== What to produce ==
Take the listing below and print exactly the lines starting at the line containing "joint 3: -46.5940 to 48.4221" and ending at the line containing "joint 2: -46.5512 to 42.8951", both ends included, and no others.

━━ Data provided

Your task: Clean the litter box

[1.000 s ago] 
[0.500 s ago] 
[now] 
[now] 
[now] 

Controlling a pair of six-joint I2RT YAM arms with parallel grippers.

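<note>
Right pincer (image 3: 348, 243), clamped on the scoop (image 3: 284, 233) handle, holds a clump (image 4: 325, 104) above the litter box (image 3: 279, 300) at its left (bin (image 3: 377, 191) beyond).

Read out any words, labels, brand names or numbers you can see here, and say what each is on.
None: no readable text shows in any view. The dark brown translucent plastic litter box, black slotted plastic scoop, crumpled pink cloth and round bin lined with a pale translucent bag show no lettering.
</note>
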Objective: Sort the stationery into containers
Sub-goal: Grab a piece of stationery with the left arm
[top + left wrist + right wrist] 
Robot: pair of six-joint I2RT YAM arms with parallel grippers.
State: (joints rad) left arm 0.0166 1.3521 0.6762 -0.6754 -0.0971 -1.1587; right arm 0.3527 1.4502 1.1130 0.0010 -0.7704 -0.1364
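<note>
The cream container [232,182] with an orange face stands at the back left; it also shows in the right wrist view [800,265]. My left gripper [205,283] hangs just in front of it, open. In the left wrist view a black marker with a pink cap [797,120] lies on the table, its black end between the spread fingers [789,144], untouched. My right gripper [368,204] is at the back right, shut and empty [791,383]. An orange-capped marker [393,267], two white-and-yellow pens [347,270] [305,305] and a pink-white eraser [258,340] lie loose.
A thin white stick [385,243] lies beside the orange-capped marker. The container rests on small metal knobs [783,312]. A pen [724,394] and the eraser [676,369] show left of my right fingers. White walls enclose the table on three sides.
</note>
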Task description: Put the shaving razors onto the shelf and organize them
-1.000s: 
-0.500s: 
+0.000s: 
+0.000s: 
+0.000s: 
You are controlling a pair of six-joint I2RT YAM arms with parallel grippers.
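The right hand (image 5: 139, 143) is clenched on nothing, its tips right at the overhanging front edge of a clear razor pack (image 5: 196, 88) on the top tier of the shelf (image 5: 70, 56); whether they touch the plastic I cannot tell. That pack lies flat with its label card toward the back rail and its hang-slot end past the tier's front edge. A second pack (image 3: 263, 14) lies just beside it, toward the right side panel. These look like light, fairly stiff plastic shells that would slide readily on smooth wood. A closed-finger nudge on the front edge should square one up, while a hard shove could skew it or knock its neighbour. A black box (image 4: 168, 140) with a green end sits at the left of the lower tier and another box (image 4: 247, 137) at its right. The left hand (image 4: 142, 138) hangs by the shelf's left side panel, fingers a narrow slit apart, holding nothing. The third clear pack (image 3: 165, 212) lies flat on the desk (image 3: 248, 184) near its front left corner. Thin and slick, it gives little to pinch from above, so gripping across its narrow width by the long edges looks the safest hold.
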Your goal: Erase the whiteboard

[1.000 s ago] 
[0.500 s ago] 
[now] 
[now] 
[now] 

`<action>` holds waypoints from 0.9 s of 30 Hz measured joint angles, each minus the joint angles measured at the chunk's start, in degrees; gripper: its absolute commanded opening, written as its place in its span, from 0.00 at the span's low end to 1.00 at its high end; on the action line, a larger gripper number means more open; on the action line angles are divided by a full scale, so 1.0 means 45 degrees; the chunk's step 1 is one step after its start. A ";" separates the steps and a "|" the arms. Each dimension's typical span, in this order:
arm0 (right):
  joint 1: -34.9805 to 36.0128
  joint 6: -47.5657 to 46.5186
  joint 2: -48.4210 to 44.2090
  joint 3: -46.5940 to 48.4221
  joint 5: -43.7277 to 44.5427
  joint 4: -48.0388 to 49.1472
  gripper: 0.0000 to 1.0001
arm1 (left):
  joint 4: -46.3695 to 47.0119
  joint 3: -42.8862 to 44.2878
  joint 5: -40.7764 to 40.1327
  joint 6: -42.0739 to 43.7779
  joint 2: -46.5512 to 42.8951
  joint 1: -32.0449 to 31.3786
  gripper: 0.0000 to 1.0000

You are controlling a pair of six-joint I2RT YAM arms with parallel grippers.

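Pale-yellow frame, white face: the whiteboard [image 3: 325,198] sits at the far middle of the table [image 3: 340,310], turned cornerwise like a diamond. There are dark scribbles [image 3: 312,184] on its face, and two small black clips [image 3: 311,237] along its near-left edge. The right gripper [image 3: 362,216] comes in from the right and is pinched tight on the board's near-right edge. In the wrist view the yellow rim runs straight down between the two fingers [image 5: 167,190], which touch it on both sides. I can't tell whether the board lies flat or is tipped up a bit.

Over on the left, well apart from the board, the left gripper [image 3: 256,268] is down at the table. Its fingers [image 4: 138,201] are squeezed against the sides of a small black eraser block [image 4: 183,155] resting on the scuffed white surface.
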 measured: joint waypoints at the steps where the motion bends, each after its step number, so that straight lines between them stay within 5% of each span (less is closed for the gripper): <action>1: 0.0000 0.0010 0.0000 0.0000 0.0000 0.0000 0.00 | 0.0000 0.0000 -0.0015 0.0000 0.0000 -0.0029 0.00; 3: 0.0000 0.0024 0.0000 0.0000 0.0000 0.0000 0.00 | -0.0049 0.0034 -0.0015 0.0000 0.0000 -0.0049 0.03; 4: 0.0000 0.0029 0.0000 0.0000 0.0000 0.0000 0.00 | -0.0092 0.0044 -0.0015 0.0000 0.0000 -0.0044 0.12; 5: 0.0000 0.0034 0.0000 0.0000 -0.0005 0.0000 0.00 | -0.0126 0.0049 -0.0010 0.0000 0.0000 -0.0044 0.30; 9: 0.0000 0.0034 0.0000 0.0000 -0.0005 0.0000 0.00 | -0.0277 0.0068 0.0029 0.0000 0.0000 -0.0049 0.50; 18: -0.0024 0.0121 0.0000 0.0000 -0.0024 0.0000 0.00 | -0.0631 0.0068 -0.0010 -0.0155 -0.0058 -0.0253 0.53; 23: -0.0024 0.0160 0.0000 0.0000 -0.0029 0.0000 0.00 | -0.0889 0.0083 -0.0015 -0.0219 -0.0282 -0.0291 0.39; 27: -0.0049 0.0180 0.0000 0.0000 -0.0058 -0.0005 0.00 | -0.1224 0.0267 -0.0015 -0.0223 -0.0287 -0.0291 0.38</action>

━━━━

== Expected answer ==
  joint 3: -46.5940 to 48.4221
  joint 5: -43.7277 to 44.5427
  joint 4: -48.0388 to 49.1472
  gripper: 0.0000 to 1.0001
arm1 (left):
  joint 4: -46.3695 to 47.0119
  joint 3: -42.8862 to 44.2878
  joint 5: -40.7764 to 40.1327
  joint 6: -42.0739 to 43.7779
  joint 2: -46.5512 to 42.8951

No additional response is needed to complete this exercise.